Problem requirements -
Transcribe the whole listing exactly; the images stay out.

Source material -
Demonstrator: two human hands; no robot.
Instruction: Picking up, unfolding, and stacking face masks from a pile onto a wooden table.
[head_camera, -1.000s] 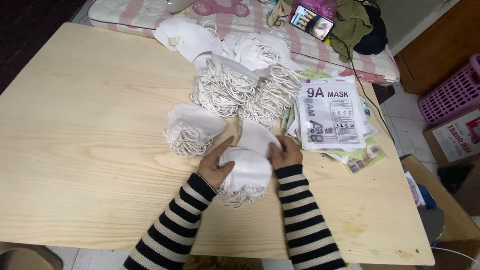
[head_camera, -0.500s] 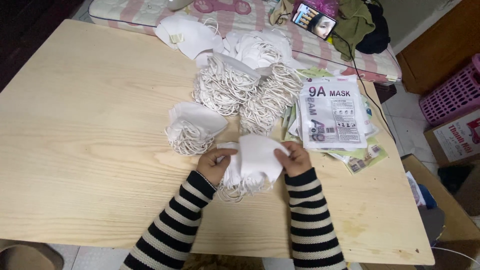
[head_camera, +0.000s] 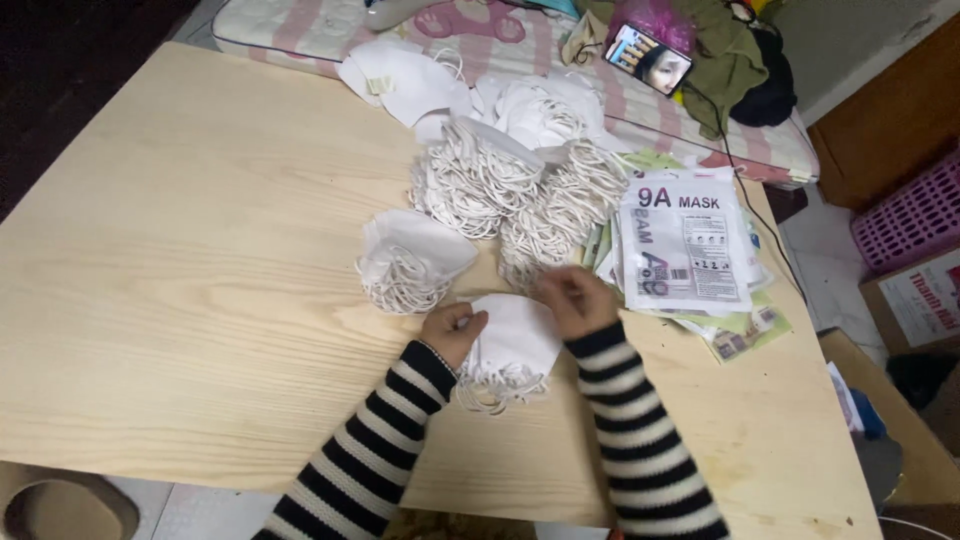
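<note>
Head view: both hands, left and right, pinch a small white mask stack.

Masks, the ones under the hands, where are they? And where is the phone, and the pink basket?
Small stack of white masks (head_camera: 515, 335): head view, on the flat top mask between the hands.
Phone (head_camera: 648, 58): head view, on its lit screen.
Pink basket (head_camera: 910, 212): head view, on its slotted side wall.

Left hand: fingers curled, knuckles up, forearm angling in from lower left, striped sleeve to wrist. Right hand: slightly blurred, fingers bent in pinch, forearm rising from bottom edge. Hands near each other, not touching.
</note>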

Result of this task -
Demonstrator: two human hands; no robot.
Instruction: Picking up, unfolding, and stacking face masks from a pile onto a wooden table.
[head_camera, -1.000s] 
[head_camera, -0.500s] 
[head_camera, +0.000s] 
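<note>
Head view: both hands, left and right, pinch a small white mask stack.

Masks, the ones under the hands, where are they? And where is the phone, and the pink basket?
Small stack of white masks (head_camera: 515, 335): head view, on the flat top mask between the hands.
Phone (head_camera: 648, 58): head view, on its lit screen.
Pink basket (head_camera: 910, 212): head view, on its slotted side wall.

Left hand: fingers curled, knuckles up, forearm angling in from lower left, striped sleeve to wrist. Right hand: slightly blurred, fingers bent in pinch, forearm rising from bottom edge. Hands near each other, not touching.
</note>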

This exercise has been worked through to completion.